Please reproduce the data below exactly, from the first line to the last.
═══ Data shown
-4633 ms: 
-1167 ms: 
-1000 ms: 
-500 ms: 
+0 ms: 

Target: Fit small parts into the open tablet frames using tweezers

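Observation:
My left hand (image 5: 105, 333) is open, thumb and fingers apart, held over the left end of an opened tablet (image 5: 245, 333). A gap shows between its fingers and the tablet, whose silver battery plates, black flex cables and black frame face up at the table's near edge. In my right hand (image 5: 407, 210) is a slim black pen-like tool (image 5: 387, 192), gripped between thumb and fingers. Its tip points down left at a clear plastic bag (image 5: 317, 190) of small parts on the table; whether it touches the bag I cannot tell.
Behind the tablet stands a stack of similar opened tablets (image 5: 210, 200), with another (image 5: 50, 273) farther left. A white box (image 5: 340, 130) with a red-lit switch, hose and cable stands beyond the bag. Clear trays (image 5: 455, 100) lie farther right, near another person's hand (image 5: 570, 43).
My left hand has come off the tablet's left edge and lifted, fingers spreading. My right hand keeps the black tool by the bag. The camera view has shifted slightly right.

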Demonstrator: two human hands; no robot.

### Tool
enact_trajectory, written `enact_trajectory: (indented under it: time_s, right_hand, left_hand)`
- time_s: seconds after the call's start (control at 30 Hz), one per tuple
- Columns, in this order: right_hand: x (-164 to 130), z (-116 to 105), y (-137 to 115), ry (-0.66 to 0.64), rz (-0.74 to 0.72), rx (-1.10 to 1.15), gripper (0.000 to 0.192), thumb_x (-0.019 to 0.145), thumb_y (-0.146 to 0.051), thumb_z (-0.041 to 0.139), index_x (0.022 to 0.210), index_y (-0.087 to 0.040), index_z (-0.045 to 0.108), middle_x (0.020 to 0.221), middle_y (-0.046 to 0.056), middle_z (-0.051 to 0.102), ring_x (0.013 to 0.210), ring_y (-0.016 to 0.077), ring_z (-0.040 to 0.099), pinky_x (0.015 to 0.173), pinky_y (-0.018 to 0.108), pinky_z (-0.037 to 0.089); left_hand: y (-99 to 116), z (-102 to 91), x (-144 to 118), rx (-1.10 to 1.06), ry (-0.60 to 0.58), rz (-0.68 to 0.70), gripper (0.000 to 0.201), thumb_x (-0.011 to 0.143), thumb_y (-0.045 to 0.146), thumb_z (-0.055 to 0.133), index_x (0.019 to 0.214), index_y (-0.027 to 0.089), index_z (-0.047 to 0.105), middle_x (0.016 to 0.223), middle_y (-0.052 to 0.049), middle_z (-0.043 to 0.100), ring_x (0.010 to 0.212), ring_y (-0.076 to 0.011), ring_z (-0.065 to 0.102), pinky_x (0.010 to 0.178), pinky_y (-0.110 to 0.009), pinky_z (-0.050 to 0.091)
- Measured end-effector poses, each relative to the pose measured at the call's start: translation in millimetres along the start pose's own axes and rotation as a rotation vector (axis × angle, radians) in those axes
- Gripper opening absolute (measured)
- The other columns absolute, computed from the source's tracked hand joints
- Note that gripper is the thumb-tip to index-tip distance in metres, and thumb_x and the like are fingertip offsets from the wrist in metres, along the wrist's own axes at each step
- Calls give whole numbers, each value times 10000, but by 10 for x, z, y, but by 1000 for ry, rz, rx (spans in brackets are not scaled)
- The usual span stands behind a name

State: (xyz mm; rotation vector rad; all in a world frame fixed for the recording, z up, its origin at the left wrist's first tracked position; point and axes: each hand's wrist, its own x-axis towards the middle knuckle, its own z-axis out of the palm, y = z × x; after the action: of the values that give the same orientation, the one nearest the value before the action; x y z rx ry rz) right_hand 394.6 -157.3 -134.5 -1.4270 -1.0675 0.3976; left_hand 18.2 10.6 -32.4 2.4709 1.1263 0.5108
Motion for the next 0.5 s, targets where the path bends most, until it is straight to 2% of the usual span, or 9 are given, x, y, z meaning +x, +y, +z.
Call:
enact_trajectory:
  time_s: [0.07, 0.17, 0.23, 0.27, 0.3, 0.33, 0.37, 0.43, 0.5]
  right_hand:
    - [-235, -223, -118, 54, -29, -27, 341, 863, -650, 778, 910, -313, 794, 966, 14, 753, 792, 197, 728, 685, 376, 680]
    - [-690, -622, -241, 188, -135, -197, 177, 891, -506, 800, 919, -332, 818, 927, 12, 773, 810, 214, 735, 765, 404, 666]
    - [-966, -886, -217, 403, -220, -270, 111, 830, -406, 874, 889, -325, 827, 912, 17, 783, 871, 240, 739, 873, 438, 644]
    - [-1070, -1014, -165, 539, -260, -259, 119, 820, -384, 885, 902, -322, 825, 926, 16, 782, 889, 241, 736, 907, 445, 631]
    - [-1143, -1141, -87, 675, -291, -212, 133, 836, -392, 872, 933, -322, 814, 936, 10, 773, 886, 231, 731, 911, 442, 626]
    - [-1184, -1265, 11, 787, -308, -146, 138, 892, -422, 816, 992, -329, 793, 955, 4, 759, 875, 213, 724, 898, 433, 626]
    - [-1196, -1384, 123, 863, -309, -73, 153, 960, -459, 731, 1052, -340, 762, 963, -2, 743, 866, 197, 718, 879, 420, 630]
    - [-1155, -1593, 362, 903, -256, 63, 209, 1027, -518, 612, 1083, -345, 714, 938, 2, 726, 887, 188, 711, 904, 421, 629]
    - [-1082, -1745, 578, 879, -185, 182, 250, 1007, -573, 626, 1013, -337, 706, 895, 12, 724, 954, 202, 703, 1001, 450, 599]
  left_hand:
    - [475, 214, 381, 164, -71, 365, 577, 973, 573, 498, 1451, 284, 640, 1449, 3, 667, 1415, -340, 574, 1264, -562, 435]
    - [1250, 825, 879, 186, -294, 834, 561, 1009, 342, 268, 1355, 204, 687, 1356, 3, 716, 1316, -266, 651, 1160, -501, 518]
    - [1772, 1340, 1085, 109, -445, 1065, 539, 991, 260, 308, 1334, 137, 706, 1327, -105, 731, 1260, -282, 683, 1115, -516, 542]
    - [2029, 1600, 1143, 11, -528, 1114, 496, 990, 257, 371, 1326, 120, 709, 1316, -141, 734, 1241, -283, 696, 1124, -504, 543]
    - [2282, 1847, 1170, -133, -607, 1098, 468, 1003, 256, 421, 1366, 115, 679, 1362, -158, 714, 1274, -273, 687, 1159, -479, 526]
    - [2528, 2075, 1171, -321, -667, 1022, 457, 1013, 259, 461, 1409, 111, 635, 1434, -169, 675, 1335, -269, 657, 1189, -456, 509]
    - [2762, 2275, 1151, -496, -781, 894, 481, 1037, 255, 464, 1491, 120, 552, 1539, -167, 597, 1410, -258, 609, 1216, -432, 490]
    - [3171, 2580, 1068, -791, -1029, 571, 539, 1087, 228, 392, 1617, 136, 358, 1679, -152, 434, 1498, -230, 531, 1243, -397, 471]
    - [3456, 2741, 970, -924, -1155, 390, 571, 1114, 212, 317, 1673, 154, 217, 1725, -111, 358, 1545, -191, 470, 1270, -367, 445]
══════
* Output for this task:
-4633 ms: 
-1167 ms: 
-1000 ms: 
-500 ms: 
+0 ms: 

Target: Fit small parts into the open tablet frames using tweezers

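Observation:
My left hand (image 5: 105, 333) is open, thumb and fingers apart, held over the left end of an opened tablet (image 5: 245, 333). A gap shows between its fingers and the tablet, whose silver battery plates, black flex cables and black frame face up at the table's near edge. In my right hand (image 5: 407, 210) is a slim black pen-like tool (image 5: 387, 192), gripped between thumb and fingers. Its tip points down left at a clear plastic bag (image 5: 317, 190) of small parts on the table; whether it touches the bag I cannot tell.
Behind the tablet stands a stack of similar opened tablets (image 5: 210, 200), with another (image 5: 50, 273) farther left. A white box (image 5: 340, 130) with a red-lit switch, hose and cable stands beyond the bag. Clear trays (image 5: 455, 100) lie farther right, near another person's hand (image 5: 570, 43).
My left hand has come off the tablet's left edge and lifted, fingers spreading. My right hand keeps the black tool by the bag. The camera view has shifted slightly right.
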
Demonstrator: two human hands; no robot.

### Tool
enact_trajectory, written `enact_trajectory: (indented under it: time_s, right_hand, left_hand)`
- time_s: seconds after the call's start (control at 30 Hz), one per tuple
- Columns, in this order: right_hand: x (-164 to 130), z (-116 to 105), y (-137 to 115), ry (-0.66 to 0.64), rz (-0.74 to 0.72), rx (-1.10 to 1.15), gripper (0.000 to 0.192), thumb_x (-0.019 to 0.145), thumb_y (-0.146 to 0.051), thumb_z (-0.041 to 0.139), index_x (0.022 to 0.210), index_y (-0.087 to 0.040), index_z (-0.045 to 0.108), middle_x (0.020 to 0.221), middle_y (-0.046 to 0.056), middle_z (-0.051 to 0.102), ring_x (0.013 to 0.210), ring_y (-0.016 to 0.077), ring_z (-0.040 to 0.099), pinky_x (0.015 to 0.173), pinky_y (-0.018 to 0.108), pinky_z (-0.037 to 0.089); left_hand: y (-99 to 116), z (-102 to 91), x (-144 to 118), rx (-1.10 to 1.06), ry (-0.60 to 0.58), rz (-0.68 to 0.70), gripper (0.000 to 0.201), thumb_x (-0.011 to 0.143), thumb_y (-0.045 to 0.146), thumb_z (-0.055 to 0.133), index_x (0.019 to 0.214), index_y (-0.027 to 0.089), index_z (-0.047 to 0.105), middle_x (0.016 to 0.223), middle_y (-0.052 to 0.049), middle_z (-0.043 to 0.100), ring_x (0.010 to 0.212), ring_y (-0.076 to 0.011), ring_z (-0.065 to 0.102), pinky_x (0.010 to 0.178), pinky_y (-0.110 to 0.009), pinky_z (-0.050 to 0.091)
- Measured end-effector poses, each relative to the pose measured at the call's start: translation in millimetres along the start pose's own axes and rotation as a rotation vector (axis × angle, radians) in those axes
- Gripper opening absolute (measured)
- The other columns absolute, computed from the source's tracked hand joints
- Note that gripper is the thumb-tip to index-tip distance in metres, and thumb_x and the like are fingertip offsets from the wrist in metres, along the wrist's own axes at each step
- Calls give whole numbers, each value times 10000, but by 10 for x, z, y, but by 1000 for ry, rz, rx (spans in brackets are not scaled)
- The usual span stands behind a name

State: (xyz mm; rotation vector rad; all in a world frame fixed for the recording, z up, its origin at the left wrist's first tracked position; point and axes: each hand's wrist, its own x-axis towards the middle knuckle, its own z-axis out of the palm, y = z × x; after the action: of the values that give the same orientation, the one nearest the value before the action; x y z rx ry rz) right_hand 394.6 -157.3 -134.5 -1.4270 -1.0675 0.3976; left_hand 18.2 10.6 -32.4 2.4709 1.1263 0.5108
Motion for the next 0.5 s, targets where the path bends most, until it is straight to 2% of the usual span, or 9 are given, x, y, z meaning +x, +y, +z.
Call:
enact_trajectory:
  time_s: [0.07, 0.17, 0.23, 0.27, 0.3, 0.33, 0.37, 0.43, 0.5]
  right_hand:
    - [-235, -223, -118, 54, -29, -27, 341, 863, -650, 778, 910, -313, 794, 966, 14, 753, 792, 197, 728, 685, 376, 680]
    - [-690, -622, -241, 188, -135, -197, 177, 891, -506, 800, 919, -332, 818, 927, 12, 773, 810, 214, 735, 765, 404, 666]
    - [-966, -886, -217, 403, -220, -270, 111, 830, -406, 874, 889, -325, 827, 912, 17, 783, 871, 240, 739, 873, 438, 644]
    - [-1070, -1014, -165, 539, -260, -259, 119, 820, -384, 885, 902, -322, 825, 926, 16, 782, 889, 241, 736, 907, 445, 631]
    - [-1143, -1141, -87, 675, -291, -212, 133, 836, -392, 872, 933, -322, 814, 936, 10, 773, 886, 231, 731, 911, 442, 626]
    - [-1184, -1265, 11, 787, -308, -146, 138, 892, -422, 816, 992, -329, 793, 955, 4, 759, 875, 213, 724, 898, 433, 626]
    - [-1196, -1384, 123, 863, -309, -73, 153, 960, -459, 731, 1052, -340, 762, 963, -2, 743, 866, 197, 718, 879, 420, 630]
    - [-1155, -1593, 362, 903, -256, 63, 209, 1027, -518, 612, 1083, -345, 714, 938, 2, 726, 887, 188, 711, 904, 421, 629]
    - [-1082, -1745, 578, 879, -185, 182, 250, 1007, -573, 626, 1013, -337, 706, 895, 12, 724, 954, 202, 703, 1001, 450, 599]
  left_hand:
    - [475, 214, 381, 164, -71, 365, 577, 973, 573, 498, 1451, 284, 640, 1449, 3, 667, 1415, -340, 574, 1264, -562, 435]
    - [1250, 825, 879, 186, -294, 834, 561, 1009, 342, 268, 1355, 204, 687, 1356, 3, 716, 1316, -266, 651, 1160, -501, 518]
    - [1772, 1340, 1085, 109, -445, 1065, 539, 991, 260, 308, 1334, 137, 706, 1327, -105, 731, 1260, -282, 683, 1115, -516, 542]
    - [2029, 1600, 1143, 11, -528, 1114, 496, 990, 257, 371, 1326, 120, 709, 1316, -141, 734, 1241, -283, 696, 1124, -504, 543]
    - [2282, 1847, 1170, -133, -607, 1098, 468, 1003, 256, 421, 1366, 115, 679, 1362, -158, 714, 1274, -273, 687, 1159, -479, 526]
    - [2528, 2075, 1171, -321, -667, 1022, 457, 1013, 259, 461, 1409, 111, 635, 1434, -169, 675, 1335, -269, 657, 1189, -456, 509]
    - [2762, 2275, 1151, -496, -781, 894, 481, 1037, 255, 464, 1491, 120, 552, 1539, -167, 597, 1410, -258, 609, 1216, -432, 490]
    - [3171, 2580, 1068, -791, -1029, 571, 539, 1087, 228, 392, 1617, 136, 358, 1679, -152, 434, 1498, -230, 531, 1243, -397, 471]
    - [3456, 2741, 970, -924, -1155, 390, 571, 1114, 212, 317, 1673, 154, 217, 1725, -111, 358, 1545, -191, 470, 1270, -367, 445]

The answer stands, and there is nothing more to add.